The Deloitte awards’ focus on innovation meant that everyone in AYLIEN felt they had a stake in the eventual outcome. “From research, engineering, product management, marketing, and sales, it spanned the whole organisation, and everybody could say ‘I’m a part of that’. It gave recognition to the guys in the backend who are doing fantastic work,” Waldron adds.

That’s because innovation has always been at the core of what AYLIEN does. “We’re quite unique as a small company that has a research and science division. Usually, that’s something big corporations and multinationals build out,” Ghaffari comments.

AYLIEN’s team includes PhD-qualified data scientists and engineers who work with the company through partnerships with universities in Dublin and Galway. Many of them have subsequently taken up full time roles with the company.

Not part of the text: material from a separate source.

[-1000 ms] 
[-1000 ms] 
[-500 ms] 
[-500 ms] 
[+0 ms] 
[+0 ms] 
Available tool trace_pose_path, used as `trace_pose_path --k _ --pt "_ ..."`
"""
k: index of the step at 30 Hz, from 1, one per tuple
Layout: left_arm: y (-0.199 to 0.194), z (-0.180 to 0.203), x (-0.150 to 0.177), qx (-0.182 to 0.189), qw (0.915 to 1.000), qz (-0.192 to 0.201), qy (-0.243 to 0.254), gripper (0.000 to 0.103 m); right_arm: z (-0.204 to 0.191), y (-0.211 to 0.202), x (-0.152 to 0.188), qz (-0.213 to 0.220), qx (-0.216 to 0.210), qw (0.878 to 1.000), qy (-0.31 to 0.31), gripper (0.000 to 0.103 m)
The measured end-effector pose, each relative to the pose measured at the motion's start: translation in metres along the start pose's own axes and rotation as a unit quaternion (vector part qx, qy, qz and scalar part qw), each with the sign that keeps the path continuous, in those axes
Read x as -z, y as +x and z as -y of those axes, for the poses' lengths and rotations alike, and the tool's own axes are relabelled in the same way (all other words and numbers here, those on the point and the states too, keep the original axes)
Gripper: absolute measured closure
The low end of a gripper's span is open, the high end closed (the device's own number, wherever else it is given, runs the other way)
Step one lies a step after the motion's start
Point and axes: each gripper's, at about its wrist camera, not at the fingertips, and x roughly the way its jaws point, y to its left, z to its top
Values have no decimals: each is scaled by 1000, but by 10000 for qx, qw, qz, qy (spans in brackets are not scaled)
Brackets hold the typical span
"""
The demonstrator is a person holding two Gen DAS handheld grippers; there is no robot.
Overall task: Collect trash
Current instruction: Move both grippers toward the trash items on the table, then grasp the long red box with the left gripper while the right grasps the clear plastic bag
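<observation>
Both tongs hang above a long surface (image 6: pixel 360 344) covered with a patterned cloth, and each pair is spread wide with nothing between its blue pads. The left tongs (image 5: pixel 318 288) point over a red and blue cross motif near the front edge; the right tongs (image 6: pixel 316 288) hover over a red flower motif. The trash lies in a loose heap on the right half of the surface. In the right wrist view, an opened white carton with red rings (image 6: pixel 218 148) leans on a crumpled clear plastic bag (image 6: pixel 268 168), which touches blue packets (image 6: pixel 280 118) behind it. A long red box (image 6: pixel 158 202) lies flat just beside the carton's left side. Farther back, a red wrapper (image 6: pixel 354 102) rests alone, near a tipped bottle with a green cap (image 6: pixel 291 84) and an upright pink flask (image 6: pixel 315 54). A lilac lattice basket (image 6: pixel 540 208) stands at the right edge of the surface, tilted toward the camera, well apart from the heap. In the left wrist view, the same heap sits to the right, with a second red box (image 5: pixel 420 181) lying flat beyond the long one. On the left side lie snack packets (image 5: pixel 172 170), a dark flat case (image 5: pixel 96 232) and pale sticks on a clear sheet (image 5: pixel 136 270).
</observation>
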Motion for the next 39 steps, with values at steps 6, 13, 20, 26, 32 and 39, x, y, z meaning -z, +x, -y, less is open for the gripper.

“We try and have a cadence where the research team is innovating and applying the latest state-of-the-art technology to real-world projects. They’re probably six months to a year ahead of what we would put in a product. They’re researching, writing papers, and building demos. We take those, bring them to prospective customers, then roll them out and get the engineering and product teams involved. So, it becomes a cross-functional innovation team,” Waldron explains.

AYLIEN also makes a point of working with researchers who have data engineering skills. This means they can take concepts from research into building product demos within days or weeks to validate the work.

The company has 40 employees and is still growing, with five open roles across engineering, product marketing and sales divisions. Winning the awards have also helped to raise the company’s profile in recruiting talent. “We have the innovation award badge in every email signature, and we have links all over the site to blogs where we speak about the awards. Being recognised for innovation definitely would have helped in attracting people,” Waldron says.

It’s part of a very dynamic fintech sector in Ireland, which he points out is attracting growing levels of investment and ramping up activity, from emerging startups to challenger banks. “It’s an exciting time, and we feel the whole risk management and risk monitoring area is hot and ripe for disruption,” he says.